# Why Normal + Normal x Rademacher is not Normal?

I am coming back to a well-known example: let $$X$$ follow $$N(0,1)$$ and $$T$$ follow a Rademacher distribution $$(p(T=1)=p(T=-1)=1/2)$$. Then, it can be easily demonstrated that $$TX$$ follows also $$N(0,1)$$.

My problem is about the demonstration that the random vector $$(X,TX)$$ is not gaussian.

Usually, the demonstration shows that the linear combination $$X+TX$$ doesn't follow a normal distribution (thus implying the desired result that $$(X,TX)$$ is not gaussian...).

This demonstration is usually explained by setting: $$p(X+TX=0)=p((1+T)X=0)=p(1+T=0)=p(T=-1)=1/2$$

which shows a concentration of probability in $$0$$ and contradicts the fact that $$X+TX$$, as normal, should be continuous.
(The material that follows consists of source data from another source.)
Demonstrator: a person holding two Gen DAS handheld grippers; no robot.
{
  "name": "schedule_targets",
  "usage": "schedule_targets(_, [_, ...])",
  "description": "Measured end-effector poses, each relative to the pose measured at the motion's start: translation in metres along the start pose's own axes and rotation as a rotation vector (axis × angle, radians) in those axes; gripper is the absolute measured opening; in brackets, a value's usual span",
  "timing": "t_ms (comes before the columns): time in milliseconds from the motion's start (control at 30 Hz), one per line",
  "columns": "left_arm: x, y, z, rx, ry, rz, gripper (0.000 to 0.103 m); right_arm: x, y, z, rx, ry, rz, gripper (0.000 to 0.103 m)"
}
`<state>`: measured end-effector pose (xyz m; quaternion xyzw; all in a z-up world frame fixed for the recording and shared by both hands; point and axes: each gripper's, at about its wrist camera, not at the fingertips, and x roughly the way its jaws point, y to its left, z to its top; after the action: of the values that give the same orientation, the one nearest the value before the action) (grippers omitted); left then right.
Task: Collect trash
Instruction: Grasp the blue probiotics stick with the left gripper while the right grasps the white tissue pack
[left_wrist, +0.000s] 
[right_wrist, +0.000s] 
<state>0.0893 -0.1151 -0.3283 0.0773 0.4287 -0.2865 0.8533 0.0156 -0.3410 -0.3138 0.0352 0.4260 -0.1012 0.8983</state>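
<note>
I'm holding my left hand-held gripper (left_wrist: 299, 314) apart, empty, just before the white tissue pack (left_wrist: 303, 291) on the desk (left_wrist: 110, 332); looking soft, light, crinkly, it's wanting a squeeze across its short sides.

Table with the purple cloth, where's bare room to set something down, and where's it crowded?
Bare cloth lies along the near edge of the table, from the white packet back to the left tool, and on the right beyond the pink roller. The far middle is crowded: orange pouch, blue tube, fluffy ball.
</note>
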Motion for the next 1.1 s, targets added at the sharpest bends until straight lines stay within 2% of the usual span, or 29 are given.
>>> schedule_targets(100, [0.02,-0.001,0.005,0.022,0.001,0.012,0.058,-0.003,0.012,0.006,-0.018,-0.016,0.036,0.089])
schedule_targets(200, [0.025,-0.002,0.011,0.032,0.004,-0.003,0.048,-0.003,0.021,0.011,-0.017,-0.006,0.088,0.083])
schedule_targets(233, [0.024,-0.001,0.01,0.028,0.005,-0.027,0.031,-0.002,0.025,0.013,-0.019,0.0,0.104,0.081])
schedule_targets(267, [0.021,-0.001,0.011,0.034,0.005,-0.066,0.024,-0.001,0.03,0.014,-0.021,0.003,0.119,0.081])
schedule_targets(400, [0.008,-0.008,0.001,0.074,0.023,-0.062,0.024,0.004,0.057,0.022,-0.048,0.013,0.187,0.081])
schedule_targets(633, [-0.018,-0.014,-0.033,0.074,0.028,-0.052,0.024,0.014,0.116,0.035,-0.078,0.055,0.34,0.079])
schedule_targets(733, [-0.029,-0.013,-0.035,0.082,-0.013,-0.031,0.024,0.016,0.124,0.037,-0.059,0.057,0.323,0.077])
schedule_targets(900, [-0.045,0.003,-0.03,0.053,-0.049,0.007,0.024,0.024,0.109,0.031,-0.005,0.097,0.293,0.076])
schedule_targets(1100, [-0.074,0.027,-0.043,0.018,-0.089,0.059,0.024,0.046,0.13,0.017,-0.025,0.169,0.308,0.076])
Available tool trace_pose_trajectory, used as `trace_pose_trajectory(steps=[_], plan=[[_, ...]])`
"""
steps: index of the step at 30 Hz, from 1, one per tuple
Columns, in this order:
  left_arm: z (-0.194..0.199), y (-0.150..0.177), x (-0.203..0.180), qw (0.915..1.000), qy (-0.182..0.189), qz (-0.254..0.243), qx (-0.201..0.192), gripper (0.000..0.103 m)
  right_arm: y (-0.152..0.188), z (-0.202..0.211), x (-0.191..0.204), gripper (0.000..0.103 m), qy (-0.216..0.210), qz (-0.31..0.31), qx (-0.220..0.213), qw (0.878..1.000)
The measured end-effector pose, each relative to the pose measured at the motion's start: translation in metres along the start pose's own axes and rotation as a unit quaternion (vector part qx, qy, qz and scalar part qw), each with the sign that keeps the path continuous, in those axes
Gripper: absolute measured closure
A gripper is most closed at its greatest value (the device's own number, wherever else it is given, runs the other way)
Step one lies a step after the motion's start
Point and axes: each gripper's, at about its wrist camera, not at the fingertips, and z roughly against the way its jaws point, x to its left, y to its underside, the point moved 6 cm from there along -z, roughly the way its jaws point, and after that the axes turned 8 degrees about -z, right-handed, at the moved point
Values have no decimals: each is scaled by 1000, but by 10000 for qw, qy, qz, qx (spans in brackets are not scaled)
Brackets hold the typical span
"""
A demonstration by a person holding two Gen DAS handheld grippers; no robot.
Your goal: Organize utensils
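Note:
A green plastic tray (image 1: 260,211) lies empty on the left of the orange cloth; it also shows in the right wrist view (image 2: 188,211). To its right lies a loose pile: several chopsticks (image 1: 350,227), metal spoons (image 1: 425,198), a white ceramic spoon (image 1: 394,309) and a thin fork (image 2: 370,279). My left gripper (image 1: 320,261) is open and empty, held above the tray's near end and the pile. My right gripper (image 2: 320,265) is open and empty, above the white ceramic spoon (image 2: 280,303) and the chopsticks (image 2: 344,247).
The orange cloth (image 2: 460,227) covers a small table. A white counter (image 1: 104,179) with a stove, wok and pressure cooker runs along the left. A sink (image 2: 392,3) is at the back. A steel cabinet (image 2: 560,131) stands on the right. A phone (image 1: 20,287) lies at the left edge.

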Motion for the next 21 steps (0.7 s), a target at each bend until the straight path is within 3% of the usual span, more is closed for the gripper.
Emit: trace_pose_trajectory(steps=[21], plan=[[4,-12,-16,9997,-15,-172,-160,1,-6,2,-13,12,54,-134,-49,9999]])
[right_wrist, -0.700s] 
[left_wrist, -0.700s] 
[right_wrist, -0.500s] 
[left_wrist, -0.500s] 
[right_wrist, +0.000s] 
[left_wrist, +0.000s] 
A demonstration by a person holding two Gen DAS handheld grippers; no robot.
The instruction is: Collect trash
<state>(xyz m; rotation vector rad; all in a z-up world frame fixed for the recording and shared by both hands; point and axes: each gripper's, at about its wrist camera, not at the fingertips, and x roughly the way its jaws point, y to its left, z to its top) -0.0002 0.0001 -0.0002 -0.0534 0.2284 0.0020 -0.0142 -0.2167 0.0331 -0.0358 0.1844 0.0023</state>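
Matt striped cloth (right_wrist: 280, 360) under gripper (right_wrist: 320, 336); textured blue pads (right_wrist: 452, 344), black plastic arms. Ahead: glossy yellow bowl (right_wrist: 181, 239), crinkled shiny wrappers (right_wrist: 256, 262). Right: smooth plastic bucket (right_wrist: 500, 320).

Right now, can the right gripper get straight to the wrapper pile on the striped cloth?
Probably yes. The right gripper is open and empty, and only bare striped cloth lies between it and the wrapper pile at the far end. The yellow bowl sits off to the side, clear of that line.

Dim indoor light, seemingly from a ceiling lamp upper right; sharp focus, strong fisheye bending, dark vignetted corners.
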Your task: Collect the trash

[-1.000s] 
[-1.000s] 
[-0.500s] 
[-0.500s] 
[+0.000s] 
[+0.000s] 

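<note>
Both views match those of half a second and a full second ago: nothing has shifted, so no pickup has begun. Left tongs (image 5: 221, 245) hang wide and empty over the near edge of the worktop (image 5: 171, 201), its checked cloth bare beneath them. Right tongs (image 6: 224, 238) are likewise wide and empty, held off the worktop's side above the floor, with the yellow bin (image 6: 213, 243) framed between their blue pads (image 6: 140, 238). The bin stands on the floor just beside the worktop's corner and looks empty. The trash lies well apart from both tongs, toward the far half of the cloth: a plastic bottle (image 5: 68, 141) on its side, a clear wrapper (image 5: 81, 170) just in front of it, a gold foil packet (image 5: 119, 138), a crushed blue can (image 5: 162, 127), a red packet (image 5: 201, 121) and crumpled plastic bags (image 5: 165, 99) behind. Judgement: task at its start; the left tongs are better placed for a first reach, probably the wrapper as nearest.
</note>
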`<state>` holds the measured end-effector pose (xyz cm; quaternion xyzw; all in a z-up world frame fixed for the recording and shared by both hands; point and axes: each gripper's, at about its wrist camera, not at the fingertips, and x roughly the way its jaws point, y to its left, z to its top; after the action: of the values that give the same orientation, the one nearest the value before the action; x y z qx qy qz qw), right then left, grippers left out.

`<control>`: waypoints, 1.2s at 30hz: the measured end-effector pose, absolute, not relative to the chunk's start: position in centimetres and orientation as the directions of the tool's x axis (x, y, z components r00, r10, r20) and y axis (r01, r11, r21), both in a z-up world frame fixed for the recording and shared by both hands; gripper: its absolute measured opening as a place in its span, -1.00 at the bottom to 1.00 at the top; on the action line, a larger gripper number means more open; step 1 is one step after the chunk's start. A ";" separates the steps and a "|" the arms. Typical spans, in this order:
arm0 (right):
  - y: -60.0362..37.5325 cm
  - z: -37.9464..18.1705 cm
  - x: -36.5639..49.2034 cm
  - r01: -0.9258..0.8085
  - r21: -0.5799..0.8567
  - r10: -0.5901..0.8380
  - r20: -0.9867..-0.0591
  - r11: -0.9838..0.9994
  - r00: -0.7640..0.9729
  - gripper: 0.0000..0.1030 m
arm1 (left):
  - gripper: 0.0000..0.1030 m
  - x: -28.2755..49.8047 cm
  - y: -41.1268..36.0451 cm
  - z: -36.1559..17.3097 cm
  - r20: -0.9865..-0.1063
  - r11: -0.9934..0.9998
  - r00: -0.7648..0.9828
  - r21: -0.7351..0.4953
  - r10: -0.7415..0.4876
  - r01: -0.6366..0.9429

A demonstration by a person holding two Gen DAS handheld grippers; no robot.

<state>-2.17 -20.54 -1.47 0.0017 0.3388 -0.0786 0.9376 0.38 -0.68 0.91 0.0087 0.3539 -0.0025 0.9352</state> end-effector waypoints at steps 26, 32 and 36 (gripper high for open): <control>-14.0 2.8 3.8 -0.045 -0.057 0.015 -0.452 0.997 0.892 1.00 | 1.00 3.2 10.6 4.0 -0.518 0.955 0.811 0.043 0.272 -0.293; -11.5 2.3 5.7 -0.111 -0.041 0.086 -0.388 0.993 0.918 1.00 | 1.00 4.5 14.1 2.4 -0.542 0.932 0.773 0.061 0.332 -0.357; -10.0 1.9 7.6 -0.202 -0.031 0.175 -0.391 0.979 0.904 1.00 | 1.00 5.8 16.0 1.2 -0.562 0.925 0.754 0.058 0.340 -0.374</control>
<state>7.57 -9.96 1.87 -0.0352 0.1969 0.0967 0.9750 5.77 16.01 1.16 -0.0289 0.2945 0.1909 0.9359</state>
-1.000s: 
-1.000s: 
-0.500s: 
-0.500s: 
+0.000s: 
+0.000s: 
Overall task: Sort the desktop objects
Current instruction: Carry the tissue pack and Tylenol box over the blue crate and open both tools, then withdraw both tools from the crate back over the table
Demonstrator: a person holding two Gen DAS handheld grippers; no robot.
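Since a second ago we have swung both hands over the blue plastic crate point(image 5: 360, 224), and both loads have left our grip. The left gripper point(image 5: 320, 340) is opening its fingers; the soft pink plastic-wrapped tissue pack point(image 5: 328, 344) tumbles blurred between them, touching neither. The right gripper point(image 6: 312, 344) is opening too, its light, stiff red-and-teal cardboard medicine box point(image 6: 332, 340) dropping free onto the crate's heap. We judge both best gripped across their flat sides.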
This is perfectly clear... as far as the above demonstration is perfectly understood... But the problem is that I don't understand why the equality $$p((1+T)X=0)=p(1+T=0)$$ holds!

I know it must be obvious,but I'm just stuck on it.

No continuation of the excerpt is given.